Up until I got hold of some bands, I never noticed all that much in regards to speed training, beyond the technique work-- box squats being an exception, since they do have their own merit–

However, having had a good six months to play with the bands, I have to say I’m a believer. They change the feel of the entire movement. The eccentric is more “elastic,” for lack of a better word; it’s powerful, fast, yet still controlled. The concentric phase involves a steady, noticable increase in resistance, but in a fashion that isn’t overwhelming. In many cases, bar speed is drastically slowed.

I played around a lot with them, not really following Westside’s recommendations (higher intensity, lesser volume, more band tension, etc), and noticed drastic improvements in bar speed almost immediately. Now that I’m out of the playing with the new toys phase, using the more “standard” DE recommendations, along with reverse-band work on ME days is proving to be useful still.

The one thing that sticks out in my mind is working on my high-bar full squat; I’d never really tried to push it much past 315. After having a few weeks to work with the bands, I was making plates rattle at the top because I was moving so fast with that weight. Similar things happened with the bench. Weights that had felt heavy a few weeks before were flying up.

Granted there were other factors involved in those increases. Nevertheless, there was a noticable increase in…I hesitate to use speed here, becuase the speed was just a result; it had to have been RFD. Empirically speaking, I’m sold on it.

Another thing to consider about DE’s effectiveness is how the nervous system adapts to high-power and high-RFD actions-- it recruits a wider array of MU’s.

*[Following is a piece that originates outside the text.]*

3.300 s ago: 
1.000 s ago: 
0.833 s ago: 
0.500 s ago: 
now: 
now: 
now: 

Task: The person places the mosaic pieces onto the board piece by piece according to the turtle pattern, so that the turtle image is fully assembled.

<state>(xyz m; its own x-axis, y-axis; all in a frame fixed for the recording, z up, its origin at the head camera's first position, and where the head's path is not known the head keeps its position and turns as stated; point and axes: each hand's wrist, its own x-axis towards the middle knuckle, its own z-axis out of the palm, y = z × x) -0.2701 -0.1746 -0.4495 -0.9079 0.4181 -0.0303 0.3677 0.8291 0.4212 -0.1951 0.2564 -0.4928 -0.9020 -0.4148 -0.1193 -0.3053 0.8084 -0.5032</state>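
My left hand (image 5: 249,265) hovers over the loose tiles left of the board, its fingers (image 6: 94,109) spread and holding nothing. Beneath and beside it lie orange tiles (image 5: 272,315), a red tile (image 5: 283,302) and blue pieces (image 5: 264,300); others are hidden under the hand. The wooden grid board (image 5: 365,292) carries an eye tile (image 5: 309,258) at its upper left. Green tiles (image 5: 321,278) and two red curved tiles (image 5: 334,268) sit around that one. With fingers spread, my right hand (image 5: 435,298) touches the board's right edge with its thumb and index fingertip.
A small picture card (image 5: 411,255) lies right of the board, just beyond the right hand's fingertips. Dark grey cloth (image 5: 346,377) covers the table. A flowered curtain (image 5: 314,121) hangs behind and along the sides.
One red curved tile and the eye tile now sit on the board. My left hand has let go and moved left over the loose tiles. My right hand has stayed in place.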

In that sense, it isn’t so much increasing strength directly as it is teaching the body to recruit a larger amount of the relevant high-threshold MU’s with conscious effort. When you consider the working volumes that Westside uses for DE days (anywhere from 15 to 36 lifts, depending on band tension and intensity), you’re going to get a hell of a training effect in terms of explosive strength and even hypertrophy. I think that alone makes it worthwhile.

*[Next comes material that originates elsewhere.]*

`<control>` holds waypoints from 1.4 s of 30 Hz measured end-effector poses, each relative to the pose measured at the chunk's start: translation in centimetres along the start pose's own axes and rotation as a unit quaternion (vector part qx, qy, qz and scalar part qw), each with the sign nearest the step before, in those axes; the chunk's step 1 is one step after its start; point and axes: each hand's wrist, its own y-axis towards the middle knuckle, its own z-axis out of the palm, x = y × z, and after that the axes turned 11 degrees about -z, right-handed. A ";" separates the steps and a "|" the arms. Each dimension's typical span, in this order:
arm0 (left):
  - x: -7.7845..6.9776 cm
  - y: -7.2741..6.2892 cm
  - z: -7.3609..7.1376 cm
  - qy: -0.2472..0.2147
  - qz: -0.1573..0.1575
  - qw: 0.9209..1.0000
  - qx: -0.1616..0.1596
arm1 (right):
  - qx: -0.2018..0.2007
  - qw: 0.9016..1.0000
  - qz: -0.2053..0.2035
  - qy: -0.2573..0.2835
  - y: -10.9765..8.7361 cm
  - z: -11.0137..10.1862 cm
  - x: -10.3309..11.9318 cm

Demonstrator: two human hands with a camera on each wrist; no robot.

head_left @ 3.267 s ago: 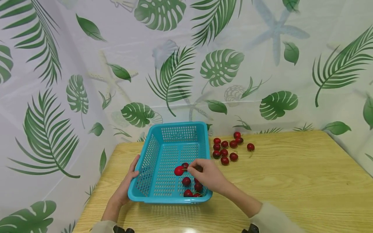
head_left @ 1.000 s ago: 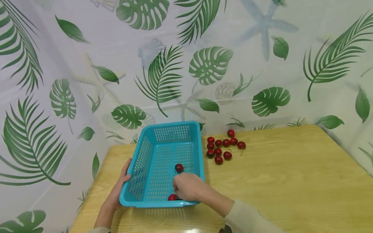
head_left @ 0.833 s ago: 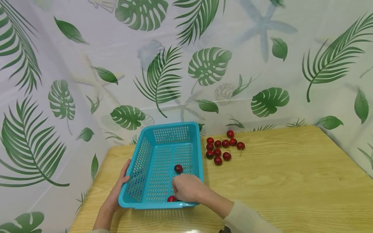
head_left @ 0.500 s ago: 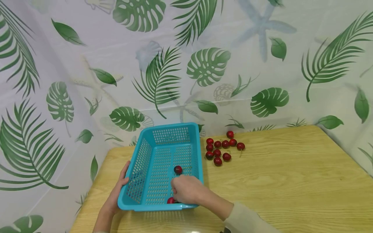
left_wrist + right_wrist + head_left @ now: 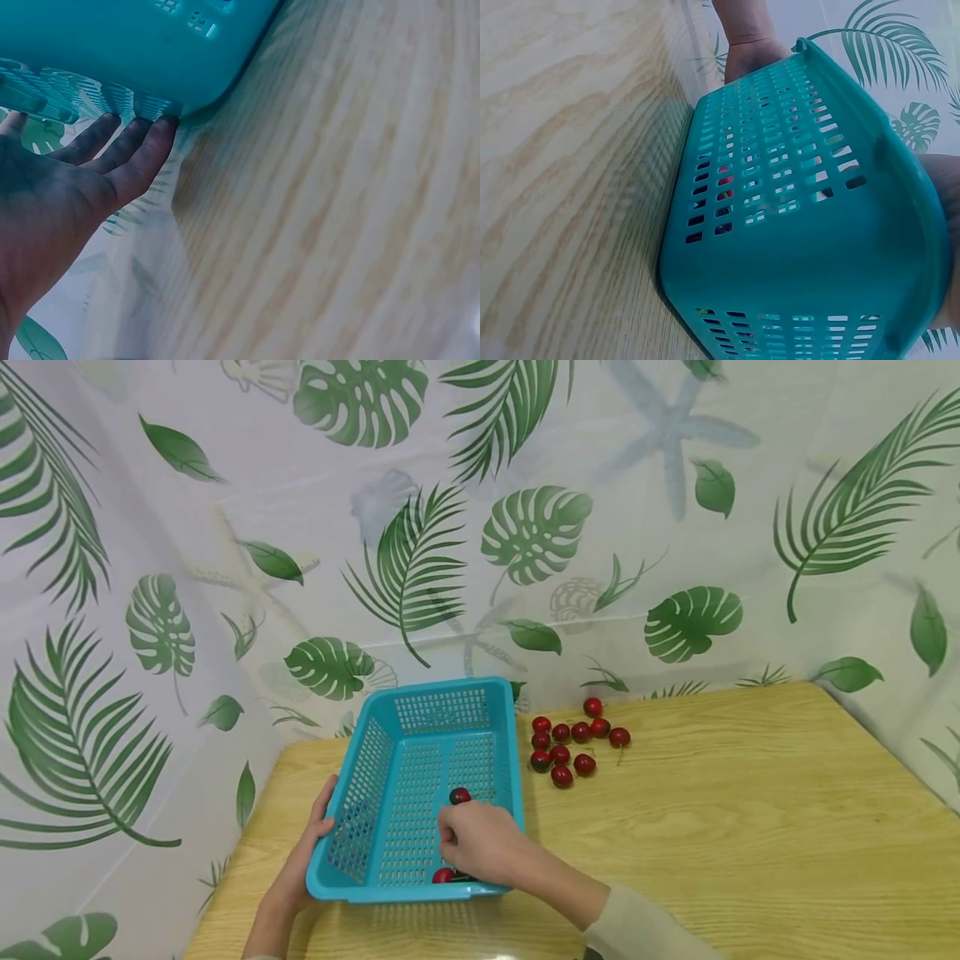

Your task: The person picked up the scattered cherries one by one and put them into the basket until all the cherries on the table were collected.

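Note:
A blue plastic basket [image 5: 416,892] with perforated walls stands on the table. My left hand [image 5: 298,852] rests against its left side; in the left wrist view the fingers [image 5: 139,161] are nearly straight and touch the outer wall. Inside the basket's near right part is my right hand [image 5: 480,839], its fingers curled downward. The hand's own back hides the fingertips and anything between them. A dark red cherry [image 5: 460,795] lies just beyond the knuckles, and a brighter cherry [image 5: 443,876] lies by the near wall. Through the holes in the right wrist view, red cherries [image 5: 725,180] show partly.
Several loose cherries [image 5: 560,755] lie grouped on the wooden table [image 5: 720,810], right of the basket. One cherry [image 5: 619,737] sits at the group's right edge, stem toward me. A leaf-patterned cloth [image 5: 525,443] hangs behind the table and along its left side.
My right hand, which pinched a cherry by its stem over the basket, has come down inside near the front wall. Lately it has lifted slightly. My left hand stays at the basket's side.

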 end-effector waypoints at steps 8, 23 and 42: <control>0.1 -0.1 0.1 -0.009 0.002 1.000 -0.003 | -0.103 0.991 -0.023 0.078 -0.2 -0.4 -0.4; -0.3 -0.2 0.2 -0.016 0.010 1.000 0.015 | -0.248 0.962 0.107 0.041 -1.5 -5.3 -6.9; -0.1 -0.2 -0.1 -0.012 0.002 1.000 0.014 | -0.142 0.966 0.215 0.021 -3.8 -4.3 -13.7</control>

Let’s see, I’ve competed once (not well, I’m more geared towards endurance competition which is what I’m currently training for) and am currently training two girls to set AAU RAW world records in December. I trained a 48 year old 143 lb woman to a 195 lb bench (single ply shirt) nearly 3 years ago (she subsequently got tagged for a nandrolone positive but she is PCOS and blood work shows that she naturally overproduces it).

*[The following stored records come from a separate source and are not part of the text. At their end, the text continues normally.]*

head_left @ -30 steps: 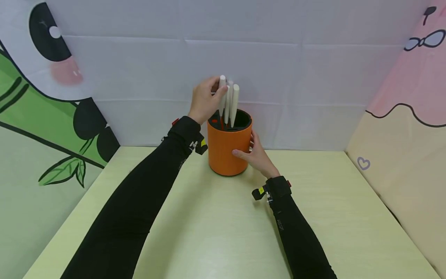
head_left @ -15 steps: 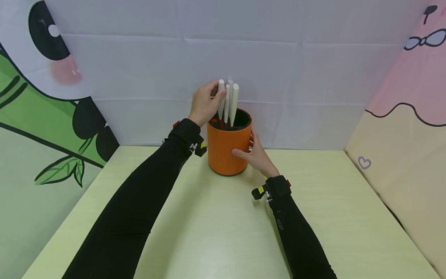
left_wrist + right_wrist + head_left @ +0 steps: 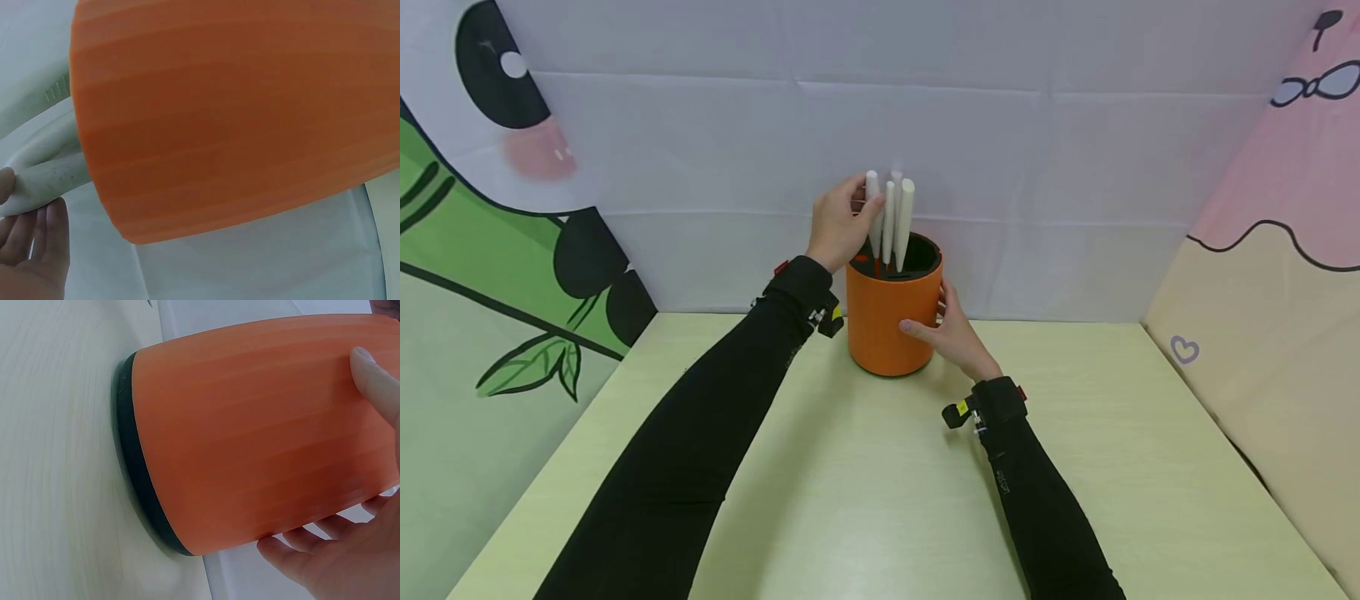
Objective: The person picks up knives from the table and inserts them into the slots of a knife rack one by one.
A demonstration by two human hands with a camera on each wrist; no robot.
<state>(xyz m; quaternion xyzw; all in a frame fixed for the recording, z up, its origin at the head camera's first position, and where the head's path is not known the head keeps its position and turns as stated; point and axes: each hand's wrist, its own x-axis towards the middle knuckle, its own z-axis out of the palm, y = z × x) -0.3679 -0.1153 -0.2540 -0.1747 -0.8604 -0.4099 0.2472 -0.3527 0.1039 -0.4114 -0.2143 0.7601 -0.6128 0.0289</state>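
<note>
Pinching white handle [image 3: 872,186], sticking up from orange holder [image 3: 877,325] on worktop [image 3: 857,500], with left hand [image 3: 837,223]; gripping holder's side with right hand [image 3: 957,340]; likely stiff, light, maybe slippery; best pinched near top.

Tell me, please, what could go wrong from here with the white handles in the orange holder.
The left grip pinches one white handle close beside the other white handles, so it might knock them. The right grip holds the orange holder on its right side, so a sideways pull could perhaps tip it.
</note>
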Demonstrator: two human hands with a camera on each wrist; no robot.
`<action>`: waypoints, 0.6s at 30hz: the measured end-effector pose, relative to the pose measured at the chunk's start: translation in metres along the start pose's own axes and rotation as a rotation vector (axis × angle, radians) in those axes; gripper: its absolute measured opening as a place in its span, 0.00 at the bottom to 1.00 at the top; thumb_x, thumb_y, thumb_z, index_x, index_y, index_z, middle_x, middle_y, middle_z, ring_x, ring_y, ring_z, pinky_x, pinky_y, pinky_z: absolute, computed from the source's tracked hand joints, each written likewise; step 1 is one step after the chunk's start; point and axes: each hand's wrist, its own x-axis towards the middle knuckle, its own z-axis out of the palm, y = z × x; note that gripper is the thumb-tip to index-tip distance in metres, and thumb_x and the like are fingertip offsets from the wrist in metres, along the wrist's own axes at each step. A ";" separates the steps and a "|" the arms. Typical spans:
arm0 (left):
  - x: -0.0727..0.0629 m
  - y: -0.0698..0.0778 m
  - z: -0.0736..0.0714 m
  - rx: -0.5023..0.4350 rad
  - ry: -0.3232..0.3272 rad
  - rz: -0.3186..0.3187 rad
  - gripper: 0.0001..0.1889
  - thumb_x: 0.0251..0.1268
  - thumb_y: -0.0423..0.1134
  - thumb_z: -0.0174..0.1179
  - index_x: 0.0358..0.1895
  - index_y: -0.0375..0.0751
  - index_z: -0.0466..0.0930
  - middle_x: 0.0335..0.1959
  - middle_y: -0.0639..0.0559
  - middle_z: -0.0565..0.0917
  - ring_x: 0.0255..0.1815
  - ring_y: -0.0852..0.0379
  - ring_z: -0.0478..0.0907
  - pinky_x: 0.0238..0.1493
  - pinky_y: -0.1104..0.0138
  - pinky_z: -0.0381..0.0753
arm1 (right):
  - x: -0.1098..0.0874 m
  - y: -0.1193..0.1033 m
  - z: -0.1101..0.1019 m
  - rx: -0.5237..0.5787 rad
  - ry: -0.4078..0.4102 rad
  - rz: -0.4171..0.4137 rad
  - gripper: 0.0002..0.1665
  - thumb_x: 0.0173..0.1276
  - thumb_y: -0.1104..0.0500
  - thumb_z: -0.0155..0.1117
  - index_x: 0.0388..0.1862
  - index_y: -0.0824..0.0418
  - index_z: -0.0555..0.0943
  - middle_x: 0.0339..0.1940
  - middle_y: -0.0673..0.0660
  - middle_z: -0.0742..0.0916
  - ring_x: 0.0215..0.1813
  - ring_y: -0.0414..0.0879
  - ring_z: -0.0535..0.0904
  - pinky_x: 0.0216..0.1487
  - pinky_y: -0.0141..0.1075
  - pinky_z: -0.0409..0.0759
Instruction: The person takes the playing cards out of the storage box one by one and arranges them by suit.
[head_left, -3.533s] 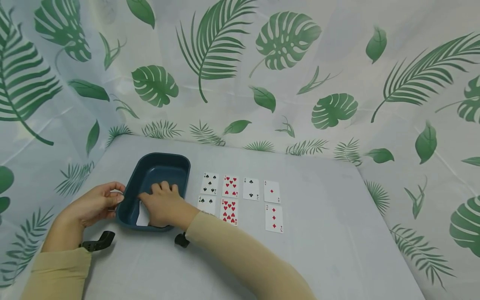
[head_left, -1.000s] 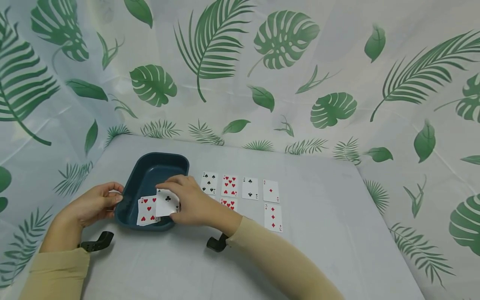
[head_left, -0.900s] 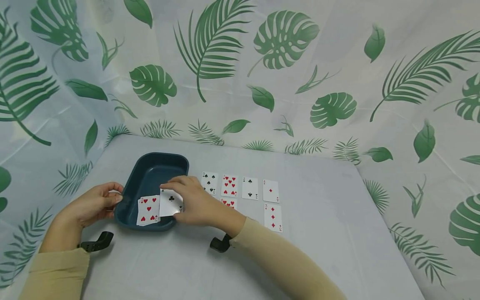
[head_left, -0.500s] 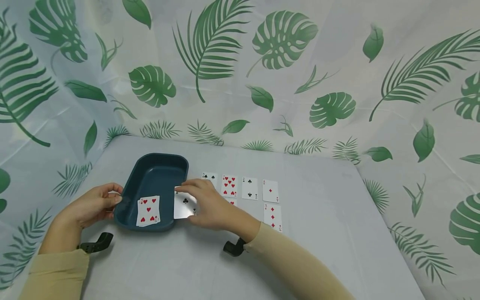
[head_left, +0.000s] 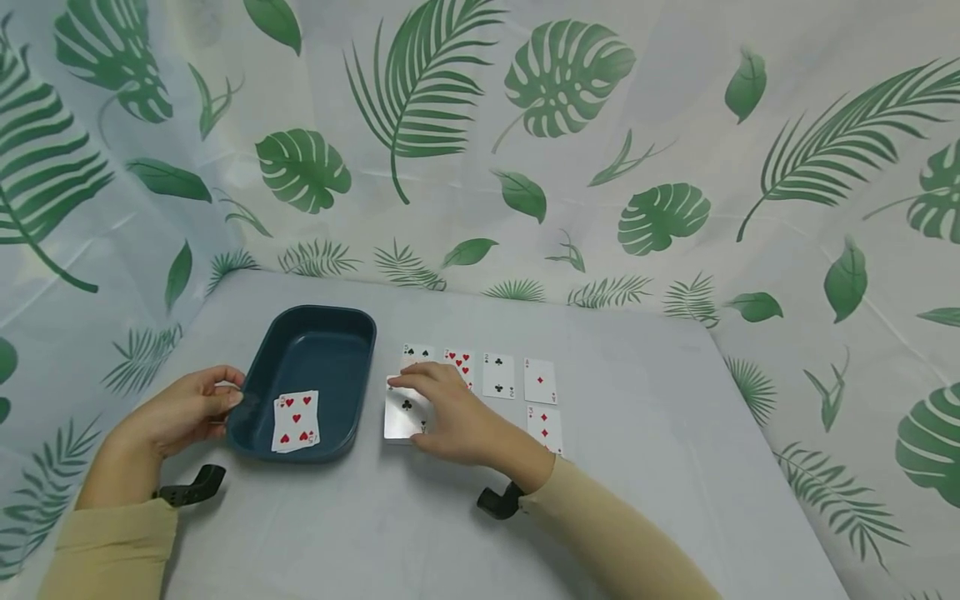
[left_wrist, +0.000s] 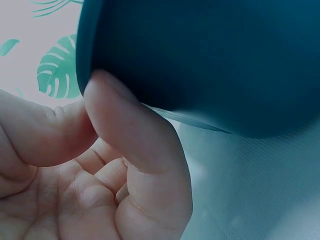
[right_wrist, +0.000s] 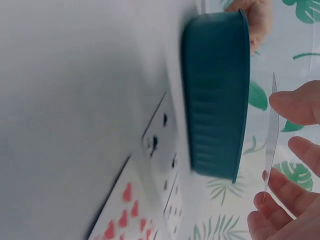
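My right hand pinches an ace of clubs by its edges, between thumb and fingertips. The right wrist view shows this card nearly edge-on, raised above the table. To the left, my left hand pinches the rim of a dark blue tray; in the left wrist view its thumb and a finger meet at the tray's edge. Inside the tray lies a small pile of playing cards, a five of hearts on top.
Laid face up are a five of spades, a seven of hearts, a two of clubs, an ace of diamonds and a three of diamonds. My right hand and its card cover other cards in the front row.
From inside the tray, my right hand has brought out the ace of clubs and carried it rightward, over the front row of cards. My left hand stays at the rim.
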 end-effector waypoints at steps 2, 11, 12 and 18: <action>0.000 0.000 0.000 -0.003 -0.002 -0.003 0.09 0.87 0.35 0.50 0.59 0.35 0.65 0.30 0.58 0.80 0.30 0.60 0.78 0.35 0.66 0.85 | -0.006 0.004 -0.002 0.006 0.000 0.017 0.45 0.63 0.63 0.77 0.79 0.48 0.74 0.78 0.50 0.74 0.82 0.49 0.64 0.77 0.48 0.73; 0.000 -0.001 0.000 -0.013 -0.002 -0.001 0.08 0.87 0.34 0.51 0.58 0.36 0.65 0.30 0.59 0.81 0.30 0.60 0.78 0.34 0.66 0.85 | -0.028 0.028 -0.006 -0.006 0.034 0.111 0.45 0.60 0.63 0.80 0.77 0.46 0.75 0.77 0.53 0.74 0.80 0.51 0.66 0.74 0.48 0.77; 0.000 -0.001 0.000 -0.014 0.000 -0.002 0.08 0.87 0.34 0.51 0.58 0.36 0.65 0.30 0.59 0.81 0.30 0.60 0.78 0.34 0.66 0.85 | -0.029 0.030 -0.007 -0.007 0.036 0.126 0.46 0.60 0.63 0.80 0.77 0.45 0.75 0.77 0.52 0.74 0.80 0.50 0.67 0.74 0.48 0.77; 0.001 0.000 0.000 -0.019 0.003 -0.005 0.08 0.87 0.35 0.51 0.58 0.37 0.65 0.31 0.59 0.81 0.30 0.60 0.78 0.34 0.66 0.85 | -0.040 0.043 -0.015 -0.016 0.047 0.194 0.47 0.59 0.63 0.81 0.77 0.45 0.75 0.76 0.50 0.74 0.79 0.51 0.69 0.78 0.50 0.74</action>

So how about you not infer what I have or haven’t done and let’s stick with the discussion at hand.

As far as the rest, nothing I disagree with, I don’t think you can show me where I said any differently. Higher bar speed can get you through a sticking point. With a near max load, force-velocity curve tells us that bar speed will be low so I consider it fairly irrelevant. Lest we forget, PL’ing gear helps out of the bottom and gives a spring effect. But, agreed in general, the faster/harder you can get started, the more likely you are to make a lift.

But you can train starting strength, RFD and the rest in a lot of diffferent ways. Speed work is one, so is starting from a pause with a heavy weight and pushing as had/fast as possible from that positino (to let the SSC dissipate). I do both with my girls, lighter speed work (which IS just as much technique work and Simmons/Tate have written that a box squat is a great way to improve competition squat technique) at 55-60% and max effort work in the competition lifts (generally using 85-95% 1RM, no missed reps, no grinding, no RM loads). If you want to see what I’m doing with them, check here. You might learn something.

http://www.bodyrecomposition.com/forums/showthread.php?threadid=1358

And this is still a different discussion than the transferrence of weight room training to NON-weight room activities. In PL’ing, what you do in the weight room has automatic tranferrence because the training mode IS the competition mode. Very different than expecting weight room work to automatically transfer to non-weight room stuff.